GIVEN DATA |
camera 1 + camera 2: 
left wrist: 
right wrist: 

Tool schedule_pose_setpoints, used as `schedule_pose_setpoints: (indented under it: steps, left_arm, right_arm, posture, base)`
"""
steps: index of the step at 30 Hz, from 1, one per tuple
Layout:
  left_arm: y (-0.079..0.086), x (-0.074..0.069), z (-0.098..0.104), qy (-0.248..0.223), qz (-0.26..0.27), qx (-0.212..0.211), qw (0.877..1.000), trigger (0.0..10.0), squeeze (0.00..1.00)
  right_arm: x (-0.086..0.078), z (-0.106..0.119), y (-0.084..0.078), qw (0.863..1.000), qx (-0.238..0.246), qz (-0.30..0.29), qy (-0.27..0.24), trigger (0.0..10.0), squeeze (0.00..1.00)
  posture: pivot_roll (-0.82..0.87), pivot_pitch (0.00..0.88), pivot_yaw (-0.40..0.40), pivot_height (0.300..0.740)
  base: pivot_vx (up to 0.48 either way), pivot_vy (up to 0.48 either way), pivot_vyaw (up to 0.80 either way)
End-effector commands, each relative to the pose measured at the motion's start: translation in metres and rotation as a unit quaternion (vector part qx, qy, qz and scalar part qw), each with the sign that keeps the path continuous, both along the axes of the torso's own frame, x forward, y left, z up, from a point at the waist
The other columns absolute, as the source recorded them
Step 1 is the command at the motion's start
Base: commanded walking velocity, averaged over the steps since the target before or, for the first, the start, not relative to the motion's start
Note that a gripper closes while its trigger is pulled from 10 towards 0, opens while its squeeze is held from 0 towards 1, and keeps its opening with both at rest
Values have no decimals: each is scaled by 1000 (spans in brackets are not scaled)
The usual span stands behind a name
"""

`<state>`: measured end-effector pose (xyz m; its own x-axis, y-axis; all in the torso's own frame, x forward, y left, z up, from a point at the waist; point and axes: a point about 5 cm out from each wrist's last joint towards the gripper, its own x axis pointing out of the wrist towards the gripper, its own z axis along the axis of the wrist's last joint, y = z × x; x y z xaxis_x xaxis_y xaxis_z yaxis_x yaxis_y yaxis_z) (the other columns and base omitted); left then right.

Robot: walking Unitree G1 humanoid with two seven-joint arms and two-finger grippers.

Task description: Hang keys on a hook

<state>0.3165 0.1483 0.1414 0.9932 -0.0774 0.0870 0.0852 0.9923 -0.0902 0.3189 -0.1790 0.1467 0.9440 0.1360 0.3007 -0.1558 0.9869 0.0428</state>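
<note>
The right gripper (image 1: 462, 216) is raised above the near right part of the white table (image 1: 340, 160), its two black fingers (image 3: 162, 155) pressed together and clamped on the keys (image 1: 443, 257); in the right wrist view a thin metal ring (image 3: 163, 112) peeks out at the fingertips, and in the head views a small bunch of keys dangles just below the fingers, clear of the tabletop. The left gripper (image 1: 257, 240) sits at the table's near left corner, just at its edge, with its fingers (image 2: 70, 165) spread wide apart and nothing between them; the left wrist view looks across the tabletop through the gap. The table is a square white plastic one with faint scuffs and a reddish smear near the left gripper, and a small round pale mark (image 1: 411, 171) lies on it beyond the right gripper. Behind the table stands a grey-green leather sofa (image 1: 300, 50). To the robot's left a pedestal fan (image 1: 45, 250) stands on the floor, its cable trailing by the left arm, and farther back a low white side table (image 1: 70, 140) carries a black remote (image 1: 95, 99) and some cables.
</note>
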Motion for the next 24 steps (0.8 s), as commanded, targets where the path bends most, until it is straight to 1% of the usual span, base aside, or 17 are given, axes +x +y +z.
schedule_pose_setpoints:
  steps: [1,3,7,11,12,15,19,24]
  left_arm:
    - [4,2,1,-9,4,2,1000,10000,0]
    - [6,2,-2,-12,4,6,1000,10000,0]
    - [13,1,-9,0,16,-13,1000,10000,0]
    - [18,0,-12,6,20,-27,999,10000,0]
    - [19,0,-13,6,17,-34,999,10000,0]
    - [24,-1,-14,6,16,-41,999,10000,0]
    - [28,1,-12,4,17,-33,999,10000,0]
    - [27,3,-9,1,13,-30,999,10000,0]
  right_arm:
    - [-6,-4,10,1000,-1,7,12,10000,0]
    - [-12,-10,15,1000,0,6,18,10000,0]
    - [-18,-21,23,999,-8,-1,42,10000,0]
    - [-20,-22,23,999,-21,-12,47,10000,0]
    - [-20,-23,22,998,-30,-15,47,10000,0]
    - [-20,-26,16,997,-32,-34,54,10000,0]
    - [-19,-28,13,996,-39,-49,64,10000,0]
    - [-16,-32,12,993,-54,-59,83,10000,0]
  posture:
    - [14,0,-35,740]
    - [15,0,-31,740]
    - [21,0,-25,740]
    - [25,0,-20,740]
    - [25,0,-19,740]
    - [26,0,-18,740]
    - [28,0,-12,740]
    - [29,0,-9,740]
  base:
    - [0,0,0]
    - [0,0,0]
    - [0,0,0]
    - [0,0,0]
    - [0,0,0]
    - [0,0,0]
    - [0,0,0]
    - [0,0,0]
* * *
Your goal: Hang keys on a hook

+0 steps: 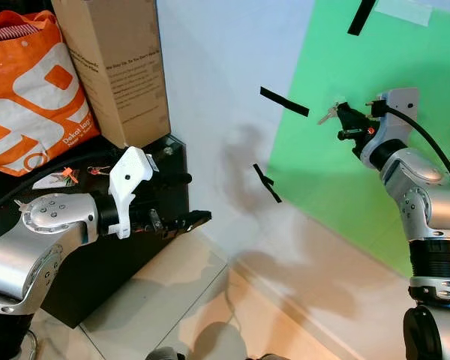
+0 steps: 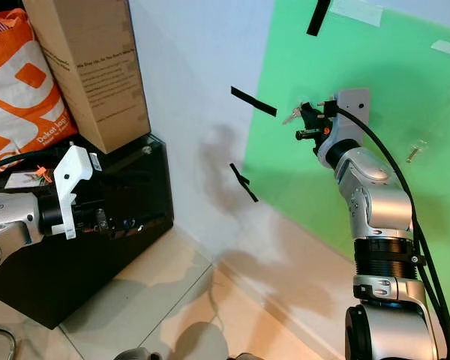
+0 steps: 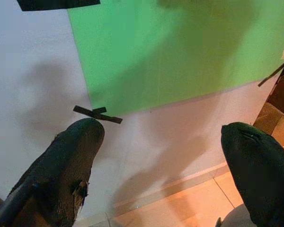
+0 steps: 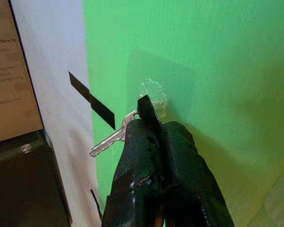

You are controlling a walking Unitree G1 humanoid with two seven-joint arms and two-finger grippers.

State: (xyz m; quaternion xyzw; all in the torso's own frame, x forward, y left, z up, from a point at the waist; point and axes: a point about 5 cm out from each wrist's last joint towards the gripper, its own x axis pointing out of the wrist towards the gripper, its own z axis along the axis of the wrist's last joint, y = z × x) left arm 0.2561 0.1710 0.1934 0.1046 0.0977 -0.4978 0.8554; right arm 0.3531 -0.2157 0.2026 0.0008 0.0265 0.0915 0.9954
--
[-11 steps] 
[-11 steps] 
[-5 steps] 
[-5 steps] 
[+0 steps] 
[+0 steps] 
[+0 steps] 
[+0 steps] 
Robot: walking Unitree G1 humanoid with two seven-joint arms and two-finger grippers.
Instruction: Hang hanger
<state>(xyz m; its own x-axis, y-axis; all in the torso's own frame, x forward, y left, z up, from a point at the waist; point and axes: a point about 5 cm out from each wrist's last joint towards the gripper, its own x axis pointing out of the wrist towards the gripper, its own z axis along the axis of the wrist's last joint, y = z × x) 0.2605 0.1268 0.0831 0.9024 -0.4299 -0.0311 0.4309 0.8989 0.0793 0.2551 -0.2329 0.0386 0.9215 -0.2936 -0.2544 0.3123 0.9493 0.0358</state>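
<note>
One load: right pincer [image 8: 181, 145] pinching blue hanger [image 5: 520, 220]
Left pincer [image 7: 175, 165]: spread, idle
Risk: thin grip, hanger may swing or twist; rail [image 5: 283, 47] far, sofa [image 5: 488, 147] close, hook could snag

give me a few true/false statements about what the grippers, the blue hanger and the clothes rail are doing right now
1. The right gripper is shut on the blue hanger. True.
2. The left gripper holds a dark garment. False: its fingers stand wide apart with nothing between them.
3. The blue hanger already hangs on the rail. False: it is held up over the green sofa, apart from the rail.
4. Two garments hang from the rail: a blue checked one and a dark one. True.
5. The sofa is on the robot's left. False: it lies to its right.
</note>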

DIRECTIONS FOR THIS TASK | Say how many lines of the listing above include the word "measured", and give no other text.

EXERCISE SOLUTION | 2